REQUIRED WORK => Below are some entries. Repeat exactly the lines from the one with "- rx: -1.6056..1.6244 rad" through the one with "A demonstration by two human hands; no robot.", and only those.

EXERCISE INPUTS =>
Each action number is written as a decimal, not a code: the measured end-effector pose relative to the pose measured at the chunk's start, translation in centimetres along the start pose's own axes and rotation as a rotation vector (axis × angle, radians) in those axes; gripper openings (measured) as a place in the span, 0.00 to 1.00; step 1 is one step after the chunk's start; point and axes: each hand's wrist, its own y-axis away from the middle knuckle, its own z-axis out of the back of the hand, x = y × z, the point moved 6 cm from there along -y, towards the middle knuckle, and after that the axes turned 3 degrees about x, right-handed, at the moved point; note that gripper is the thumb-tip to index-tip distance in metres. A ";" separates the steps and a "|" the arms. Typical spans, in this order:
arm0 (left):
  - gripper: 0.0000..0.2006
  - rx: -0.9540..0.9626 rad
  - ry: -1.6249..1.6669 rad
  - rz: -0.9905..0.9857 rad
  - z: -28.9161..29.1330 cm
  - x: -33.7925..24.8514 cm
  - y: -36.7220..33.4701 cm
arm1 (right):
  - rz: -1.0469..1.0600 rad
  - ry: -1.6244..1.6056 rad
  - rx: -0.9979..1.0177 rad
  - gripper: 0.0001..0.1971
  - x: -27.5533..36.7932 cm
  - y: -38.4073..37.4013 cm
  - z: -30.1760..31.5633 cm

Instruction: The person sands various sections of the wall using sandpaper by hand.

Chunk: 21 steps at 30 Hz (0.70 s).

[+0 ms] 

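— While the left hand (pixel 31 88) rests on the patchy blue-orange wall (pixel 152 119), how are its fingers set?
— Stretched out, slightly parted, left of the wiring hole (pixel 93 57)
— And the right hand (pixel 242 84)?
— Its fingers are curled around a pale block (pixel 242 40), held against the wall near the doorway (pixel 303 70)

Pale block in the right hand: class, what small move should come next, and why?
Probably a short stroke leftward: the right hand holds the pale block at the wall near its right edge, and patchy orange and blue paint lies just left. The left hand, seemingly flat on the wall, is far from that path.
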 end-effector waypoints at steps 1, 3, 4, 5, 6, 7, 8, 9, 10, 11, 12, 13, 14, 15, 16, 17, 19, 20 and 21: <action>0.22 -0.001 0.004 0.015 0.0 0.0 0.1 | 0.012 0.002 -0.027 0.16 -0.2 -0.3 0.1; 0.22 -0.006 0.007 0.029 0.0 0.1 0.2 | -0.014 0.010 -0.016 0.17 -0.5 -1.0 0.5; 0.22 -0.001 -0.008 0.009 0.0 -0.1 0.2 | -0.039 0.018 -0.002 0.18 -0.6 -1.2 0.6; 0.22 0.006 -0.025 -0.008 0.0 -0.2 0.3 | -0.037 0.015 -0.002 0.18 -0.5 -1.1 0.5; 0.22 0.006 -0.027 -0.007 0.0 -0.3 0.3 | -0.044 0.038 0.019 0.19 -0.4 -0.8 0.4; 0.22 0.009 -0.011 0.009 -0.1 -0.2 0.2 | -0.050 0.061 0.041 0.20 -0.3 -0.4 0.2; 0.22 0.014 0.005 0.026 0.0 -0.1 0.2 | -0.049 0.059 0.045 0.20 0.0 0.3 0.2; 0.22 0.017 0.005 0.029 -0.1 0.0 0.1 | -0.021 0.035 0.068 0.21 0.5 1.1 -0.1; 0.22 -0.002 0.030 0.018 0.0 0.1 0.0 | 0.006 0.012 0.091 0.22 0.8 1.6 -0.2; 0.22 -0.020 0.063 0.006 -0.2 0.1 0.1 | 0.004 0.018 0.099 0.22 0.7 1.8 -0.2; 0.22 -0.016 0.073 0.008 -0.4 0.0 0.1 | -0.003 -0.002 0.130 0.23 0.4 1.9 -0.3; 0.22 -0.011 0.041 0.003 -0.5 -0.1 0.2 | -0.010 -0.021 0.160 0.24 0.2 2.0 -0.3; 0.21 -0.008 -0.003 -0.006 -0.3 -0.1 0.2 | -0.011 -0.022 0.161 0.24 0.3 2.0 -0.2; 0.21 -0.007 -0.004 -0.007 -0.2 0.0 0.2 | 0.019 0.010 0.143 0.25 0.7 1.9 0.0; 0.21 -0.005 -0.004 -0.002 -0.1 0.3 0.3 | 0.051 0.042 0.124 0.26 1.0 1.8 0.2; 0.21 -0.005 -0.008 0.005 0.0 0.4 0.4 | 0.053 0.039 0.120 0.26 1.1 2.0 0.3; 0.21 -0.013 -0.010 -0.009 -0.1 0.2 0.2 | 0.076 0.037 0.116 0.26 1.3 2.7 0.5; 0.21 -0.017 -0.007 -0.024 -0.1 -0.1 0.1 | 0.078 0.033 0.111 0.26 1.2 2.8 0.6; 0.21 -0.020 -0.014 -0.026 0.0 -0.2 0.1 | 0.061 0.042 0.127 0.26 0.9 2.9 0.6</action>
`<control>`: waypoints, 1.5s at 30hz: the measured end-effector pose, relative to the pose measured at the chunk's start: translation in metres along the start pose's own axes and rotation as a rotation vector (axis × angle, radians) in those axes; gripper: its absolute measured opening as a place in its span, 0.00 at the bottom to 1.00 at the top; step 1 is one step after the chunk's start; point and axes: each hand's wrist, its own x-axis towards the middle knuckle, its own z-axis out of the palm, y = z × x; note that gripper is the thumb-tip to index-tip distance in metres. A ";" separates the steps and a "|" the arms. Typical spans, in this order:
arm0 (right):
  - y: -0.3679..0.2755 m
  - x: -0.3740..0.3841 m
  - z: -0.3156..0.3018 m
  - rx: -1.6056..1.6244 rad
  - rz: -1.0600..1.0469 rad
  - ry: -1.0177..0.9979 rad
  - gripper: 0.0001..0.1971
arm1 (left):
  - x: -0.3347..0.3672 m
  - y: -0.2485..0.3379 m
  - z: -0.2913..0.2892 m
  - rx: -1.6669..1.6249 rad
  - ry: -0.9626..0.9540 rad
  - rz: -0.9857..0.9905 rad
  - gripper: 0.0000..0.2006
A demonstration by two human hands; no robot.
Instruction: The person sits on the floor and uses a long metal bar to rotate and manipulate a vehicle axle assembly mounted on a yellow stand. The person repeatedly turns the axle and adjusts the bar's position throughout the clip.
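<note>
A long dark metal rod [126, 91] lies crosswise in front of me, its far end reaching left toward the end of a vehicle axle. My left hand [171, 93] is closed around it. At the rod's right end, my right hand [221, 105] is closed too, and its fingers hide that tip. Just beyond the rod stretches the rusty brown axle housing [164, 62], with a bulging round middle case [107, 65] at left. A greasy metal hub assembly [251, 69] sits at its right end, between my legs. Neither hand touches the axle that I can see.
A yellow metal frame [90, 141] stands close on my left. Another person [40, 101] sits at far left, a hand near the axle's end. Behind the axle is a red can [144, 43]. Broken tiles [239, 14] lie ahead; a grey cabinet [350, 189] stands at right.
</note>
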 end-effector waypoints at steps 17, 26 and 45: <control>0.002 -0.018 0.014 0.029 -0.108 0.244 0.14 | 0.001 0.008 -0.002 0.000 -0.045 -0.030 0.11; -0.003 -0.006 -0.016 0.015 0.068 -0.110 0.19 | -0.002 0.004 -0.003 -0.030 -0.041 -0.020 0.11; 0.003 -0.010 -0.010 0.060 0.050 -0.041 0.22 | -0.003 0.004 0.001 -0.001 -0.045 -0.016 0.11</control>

SOLUTION TO THE PROBLEM =>
  - rx: -1.6056..1.6244 rad
  - rz: -1.0600..1.0469 rad
  - ry: -1.0177..0.9979 rad
  - gripper: 0.0001..0.1971
arm1 (left):
  - x: -0.3347..0.3672 m
  - y: -0.2485..0.3379 m
  - z: -0.2913..0.2892 m
  - rx: -1.6669..1.6249 rad
  - ry: -0.9626..0.9540 rad
  - rz: -0.9857..0.9905 rad
  - gripper: 0.0000..0.2006
A demonstration by two human hands; no robot.

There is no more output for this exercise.